The role of consistent fully franked dividends is thought to be the major factor in the growing popularity of LICs, although their relatively low cost as an investment vehicle is undoubtedly playing a part. These two benefits are driving increased investment in LICs from SMSFs.
LICs are ASX-listed companies that manage funds which invest in Australian or international shares or private equity, (sometimes) often with a single sector focus.
The closed end structure of LICs is a major attraction. Investors can buy or sell shares in the LIC itself rather than shares in its underlying fund. The LIC has a fixed pool of assets that only changes when it issues shares to raise capital or has dividend reinvestment or option plans.
Clime Capital Chairman, John Abernethy says the LIC structure is also a big advantage for the fund manager. You could also say that it offers a big advantage for the investor “LICs have permanent capital and therefore can invest against the market (e.g., buy in a falling market). Unit funds, on the other hand, are subject to inflows and outflows of capital, which affects their long-term returns. They tend to invest with the market unless they are managed on an absolute-return basis with an ability to hold cash.”

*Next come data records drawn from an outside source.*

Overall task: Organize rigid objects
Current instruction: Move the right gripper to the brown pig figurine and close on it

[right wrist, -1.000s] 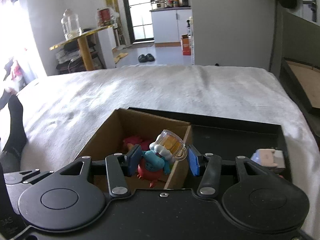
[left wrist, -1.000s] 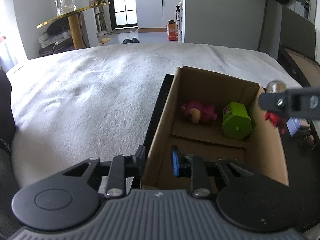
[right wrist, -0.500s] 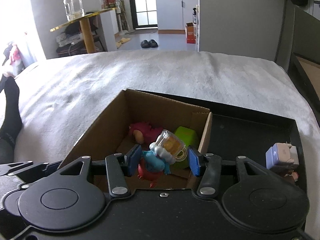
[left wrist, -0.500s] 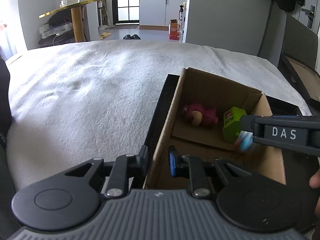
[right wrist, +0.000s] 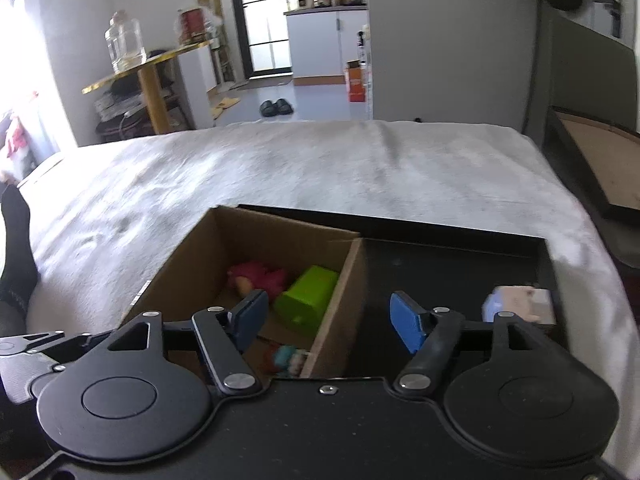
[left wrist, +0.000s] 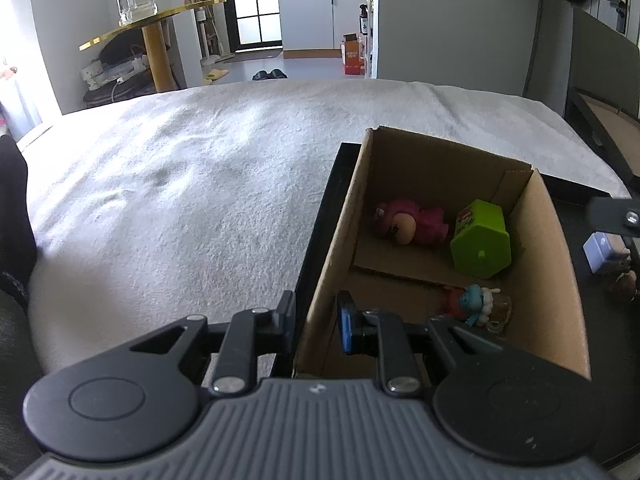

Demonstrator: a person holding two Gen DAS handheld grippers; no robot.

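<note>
My left gripper (left wrist: 316, 322) is shut on the near left wall of an open cardboard box (left wrist: 556, 280). Inside the box lie a pink figure (left wrist: 412, 224), a green toy (left wrist: 480, 240) and a small blue-and-red figure with a beer mug (left wrist: 476, 306). My right gripper (right wrist: 328, 320) hovers over the box's right wall (right wrist: 340, 304). Its jaws are opening and hold nothing. The mug figure (right wrist: 286, 356) lies free on the box floor below its left finger (right wrist: 250, 316). One right finger (left wrist: 616, 220) shows at the edge of the left wrist view.
The box sits in a black tray (right wrist: 460, 264) on a white bedspread (left wrist: 180, 200). A lavender block toy (right wrist: 520, 306) lies in the tray to the right. A leg in a black sock (left wrist: 12, 220) is at the left. A framed board (right wrist: 600, 160) leans at far right.
My right gripper has spread its fingers and let go of the mug figure, which now lies in the box. It has drawn back to the right. My left gripper still clamps the wall.
</note>
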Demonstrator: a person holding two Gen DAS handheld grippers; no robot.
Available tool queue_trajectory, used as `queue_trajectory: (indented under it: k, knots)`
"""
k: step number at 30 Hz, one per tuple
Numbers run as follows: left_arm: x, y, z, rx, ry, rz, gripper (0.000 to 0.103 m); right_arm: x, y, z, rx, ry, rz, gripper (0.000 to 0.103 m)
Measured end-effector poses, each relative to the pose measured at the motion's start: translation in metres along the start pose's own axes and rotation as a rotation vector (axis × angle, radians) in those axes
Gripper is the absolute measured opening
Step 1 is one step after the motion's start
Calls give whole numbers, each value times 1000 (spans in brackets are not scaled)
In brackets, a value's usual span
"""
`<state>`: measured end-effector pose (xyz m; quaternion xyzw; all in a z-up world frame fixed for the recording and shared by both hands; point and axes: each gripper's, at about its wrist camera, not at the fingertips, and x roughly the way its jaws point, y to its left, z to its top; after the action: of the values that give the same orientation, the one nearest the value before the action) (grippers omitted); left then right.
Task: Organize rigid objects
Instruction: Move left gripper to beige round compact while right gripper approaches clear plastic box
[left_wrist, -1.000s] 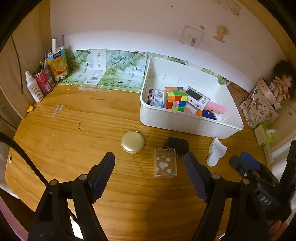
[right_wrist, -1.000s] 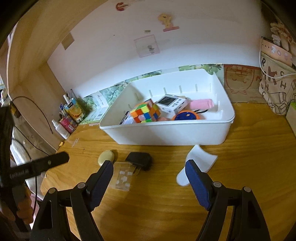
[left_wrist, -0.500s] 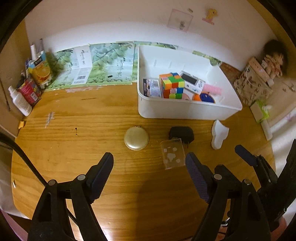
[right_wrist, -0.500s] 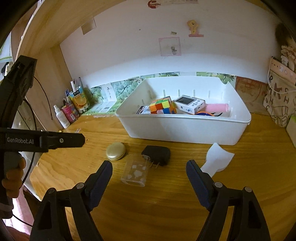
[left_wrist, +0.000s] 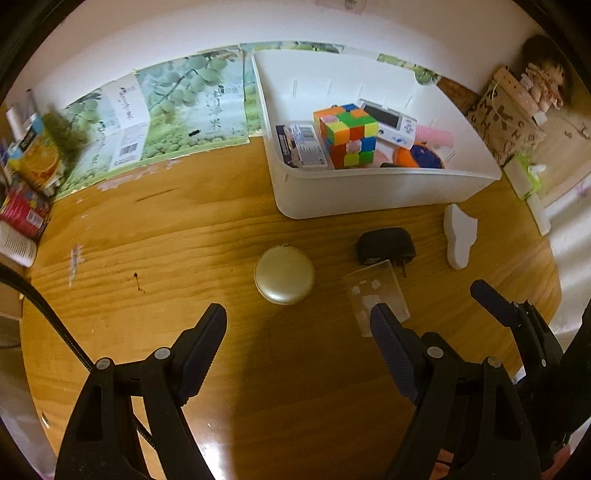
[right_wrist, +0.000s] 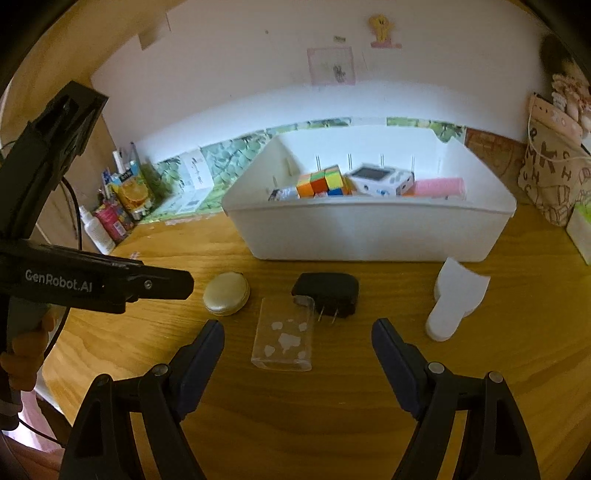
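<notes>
Clear case: the clear plastic case (right_wrist: 283, 338) lies flat on the wooden table (right_wrist: 332, 424), straight ahead of the right gripper (right_wrist: 297, 339) and between the lines of its two fingers, apart from both pads.
Right gripper: jaws wide apart, holding nothing; tips low over the table, just short of the case's near edge.
Black charger: the black charger (right_wrist: 327, 293) lies just behind the case with its prongs pointing toward the gripper; the case's far corner overlaps it in view.
Gold compact: the round gold compact (left_wrist: 284, 275) sits to the left of the case, ahead of the left gripper (left_wrist: 297, 325) and roughly between its finger lines.
Left gripper: jaws wide apart, empty; its right finger (left_wrist: 391, 350) covers the near corner of the case in the left wrist view, whether it touches cannot be told.
White foam piece: the white foam piece (right_wrist: 458, 299) lies right of the charger, apart from it, near the bin's front corner.
White bin: the white bin (right_wrist: 369, 236) stands behind all four loose things and holds a colour cube (left_wrist: 347, 134), a small white handheld device (left_wrist: 389, 123), a pink roller (right_wrist: 439, 186) and a printed packet (left_wrist: 303, 146).
Person: a hand (right_wrist: 24, 365) grips the left gripper's handle at the left edge of the right wrist view.
</notes>
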<state>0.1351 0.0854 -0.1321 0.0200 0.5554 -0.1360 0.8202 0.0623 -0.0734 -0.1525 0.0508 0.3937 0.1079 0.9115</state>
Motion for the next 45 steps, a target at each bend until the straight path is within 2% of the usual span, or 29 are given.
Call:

Abernethy says dividends and franking credits are easier to manage in a LIC compared with a unit trust. Clime Capital (ASX:CAM), for example, pays quarterly dividends and is sought after by SMSFs and investors who are drawing down their retirement savings and need reliable income.
CAM currently offers investors a gross dividend yield of 6.9% on its ordinary shares (YTD at 27.2.15) after taking franking credits into account. It currently trades at a 7.8% discount to its pre-tax NTA of $1.03 (as at 27.2.15) which means there is potential upside for new investors, when and if that gap closes. CAM has had an enviable performance record (over the last five years) since present management took over in early 2009, delivering 13.1% per annum in total shareholder returns to the 24th of March, 2015.